Yarım

Annemle babam seyahatteler. Kardeşim ve ben dahil dördümüz WhatsApp’ten yazışıyoruz. Annem İtalyanca başlıyor, buongiorno, oggi anche piova, andiamo bıttırı bıtbıt. Zorlayınca anlıyorum, ama İtalyanca bilmiyorum. Anlayabileceğim bir dilde yazışsak ne güzel olur, yazıyorum. Annem anladığımı iddia ediyor, babam oradan yetişiyor, sen de Italiano öğrensen ne güzel olur, diyor annen. Bir o eksik yarım bildiğim dillerde, diyorum, yarım Almanca, yarım Fransızca, üstüne bir de yarım İtalyancam olur, memleketin yarım kadınlarına bir değerim daha eklenir. 

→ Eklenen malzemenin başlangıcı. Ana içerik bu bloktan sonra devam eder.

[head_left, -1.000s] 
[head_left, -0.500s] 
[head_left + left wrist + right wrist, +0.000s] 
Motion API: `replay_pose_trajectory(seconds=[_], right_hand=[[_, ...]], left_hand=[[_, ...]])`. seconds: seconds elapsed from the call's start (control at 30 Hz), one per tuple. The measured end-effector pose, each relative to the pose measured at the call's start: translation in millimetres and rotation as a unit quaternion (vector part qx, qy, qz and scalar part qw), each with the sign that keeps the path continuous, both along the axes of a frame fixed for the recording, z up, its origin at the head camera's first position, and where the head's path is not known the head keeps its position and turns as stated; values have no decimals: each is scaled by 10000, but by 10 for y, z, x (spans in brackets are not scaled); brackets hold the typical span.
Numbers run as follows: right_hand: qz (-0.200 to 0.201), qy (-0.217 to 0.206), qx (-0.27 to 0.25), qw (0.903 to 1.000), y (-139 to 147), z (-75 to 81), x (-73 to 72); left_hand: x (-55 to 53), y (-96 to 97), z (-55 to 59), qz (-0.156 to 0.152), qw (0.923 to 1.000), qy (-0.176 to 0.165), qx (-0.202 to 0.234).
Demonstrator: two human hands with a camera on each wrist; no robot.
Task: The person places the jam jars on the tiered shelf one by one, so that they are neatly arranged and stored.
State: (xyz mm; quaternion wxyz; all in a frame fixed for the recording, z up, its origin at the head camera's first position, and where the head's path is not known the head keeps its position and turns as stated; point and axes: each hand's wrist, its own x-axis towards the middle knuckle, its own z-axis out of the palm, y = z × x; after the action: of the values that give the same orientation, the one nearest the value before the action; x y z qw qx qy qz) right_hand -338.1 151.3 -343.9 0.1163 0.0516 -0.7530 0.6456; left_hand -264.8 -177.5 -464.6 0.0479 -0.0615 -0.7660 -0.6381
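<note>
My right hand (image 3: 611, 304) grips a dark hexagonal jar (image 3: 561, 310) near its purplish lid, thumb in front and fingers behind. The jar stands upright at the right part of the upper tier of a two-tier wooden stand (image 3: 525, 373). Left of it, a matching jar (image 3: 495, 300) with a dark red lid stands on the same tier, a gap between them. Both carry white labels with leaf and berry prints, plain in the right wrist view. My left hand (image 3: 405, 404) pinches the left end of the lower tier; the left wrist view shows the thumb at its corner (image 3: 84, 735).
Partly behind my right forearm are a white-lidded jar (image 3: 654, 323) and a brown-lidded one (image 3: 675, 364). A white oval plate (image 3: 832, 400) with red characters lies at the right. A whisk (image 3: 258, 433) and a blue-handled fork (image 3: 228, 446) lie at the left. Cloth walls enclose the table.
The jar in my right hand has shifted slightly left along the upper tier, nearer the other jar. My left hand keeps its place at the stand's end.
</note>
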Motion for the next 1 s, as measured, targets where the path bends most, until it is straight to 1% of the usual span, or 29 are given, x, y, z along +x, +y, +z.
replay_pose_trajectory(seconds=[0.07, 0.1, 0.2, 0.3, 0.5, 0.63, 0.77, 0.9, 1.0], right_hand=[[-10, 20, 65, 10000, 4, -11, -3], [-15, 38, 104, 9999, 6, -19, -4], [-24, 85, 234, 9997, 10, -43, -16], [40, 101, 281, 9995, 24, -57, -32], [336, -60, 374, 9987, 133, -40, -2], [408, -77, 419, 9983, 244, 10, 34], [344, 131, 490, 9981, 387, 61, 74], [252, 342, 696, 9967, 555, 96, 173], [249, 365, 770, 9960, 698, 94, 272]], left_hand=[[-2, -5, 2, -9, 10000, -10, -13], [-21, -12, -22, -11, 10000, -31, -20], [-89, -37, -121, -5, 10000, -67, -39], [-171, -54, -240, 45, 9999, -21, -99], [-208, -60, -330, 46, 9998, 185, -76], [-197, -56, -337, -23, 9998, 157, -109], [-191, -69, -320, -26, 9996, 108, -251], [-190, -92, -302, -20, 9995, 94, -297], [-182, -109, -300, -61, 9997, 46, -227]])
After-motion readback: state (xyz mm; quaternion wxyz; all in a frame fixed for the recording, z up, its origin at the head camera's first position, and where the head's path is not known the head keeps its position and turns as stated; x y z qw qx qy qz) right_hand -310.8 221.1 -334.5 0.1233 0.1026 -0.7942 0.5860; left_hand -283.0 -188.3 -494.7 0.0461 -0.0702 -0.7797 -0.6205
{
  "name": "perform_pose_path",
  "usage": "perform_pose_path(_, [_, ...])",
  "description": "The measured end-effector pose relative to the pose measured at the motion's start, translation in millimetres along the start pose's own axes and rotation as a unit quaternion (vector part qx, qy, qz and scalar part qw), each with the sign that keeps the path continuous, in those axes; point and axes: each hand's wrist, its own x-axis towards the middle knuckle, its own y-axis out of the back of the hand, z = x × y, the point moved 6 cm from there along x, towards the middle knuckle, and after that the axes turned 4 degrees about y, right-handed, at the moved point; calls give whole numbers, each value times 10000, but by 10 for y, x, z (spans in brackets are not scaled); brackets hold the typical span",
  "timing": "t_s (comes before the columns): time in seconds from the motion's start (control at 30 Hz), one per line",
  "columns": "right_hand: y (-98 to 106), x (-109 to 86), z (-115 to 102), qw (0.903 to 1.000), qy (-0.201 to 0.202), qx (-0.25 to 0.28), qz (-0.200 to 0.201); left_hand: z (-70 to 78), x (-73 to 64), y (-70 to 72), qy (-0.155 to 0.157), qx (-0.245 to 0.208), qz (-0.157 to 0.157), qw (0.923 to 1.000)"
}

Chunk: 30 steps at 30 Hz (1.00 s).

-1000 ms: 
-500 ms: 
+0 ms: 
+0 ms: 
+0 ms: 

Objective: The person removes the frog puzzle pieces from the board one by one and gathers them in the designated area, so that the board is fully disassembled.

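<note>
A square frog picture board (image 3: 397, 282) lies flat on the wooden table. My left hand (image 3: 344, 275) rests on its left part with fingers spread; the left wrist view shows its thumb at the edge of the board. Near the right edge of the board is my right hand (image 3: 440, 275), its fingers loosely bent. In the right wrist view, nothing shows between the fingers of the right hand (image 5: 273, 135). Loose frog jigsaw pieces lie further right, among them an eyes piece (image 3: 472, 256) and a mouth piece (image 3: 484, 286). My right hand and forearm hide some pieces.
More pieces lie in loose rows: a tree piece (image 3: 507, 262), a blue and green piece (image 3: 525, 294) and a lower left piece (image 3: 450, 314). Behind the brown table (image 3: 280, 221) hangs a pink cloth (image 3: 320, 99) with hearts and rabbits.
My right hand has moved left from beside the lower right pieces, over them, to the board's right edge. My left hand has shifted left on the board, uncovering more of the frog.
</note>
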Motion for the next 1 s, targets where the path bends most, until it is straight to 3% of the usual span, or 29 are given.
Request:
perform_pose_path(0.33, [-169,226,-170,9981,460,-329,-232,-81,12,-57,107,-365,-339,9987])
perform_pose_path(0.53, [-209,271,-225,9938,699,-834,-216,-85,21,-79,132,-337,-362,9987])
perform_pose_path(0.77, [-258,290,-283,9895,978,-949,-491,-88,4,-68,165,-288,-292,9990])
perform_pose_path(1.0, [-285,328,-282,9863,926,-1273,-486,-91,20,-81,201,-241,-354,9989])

Bey, bu yarım meselesine pek takıldın, diyor. Birtakım makam insanlarının ‘olmazsa olmaz’larına takılıyorum, her şeyin tam, çocuksuz kadınların yarım olduğu memlekette. Güvenlik tam, sosyal haklar tam, istihdam tam, kadın cinayetleri tam, çocuk istismarı tam, eğitim sistemi tam, inşaatlar tam, duble yollar isimli köprüler yabancı dilli binalar binalar binalar..Ama Mars’ın retrosuna, Merkür’e karşıt oltasına gelmeyeceğim arkadaş. Naniği basıp yarım yarım devam edeceğim. Babam yarım dillerime, iki yarım bir tam eder kızım, diyor. Kendisi bilge bir kişidir, ama size yarım porsiyonumdan bu kadarını vereceğim, dörtte bire, hatta yarıma falan düşersem ne ederim? En azından şimdi çocuksuz kadının adı var. Yarım.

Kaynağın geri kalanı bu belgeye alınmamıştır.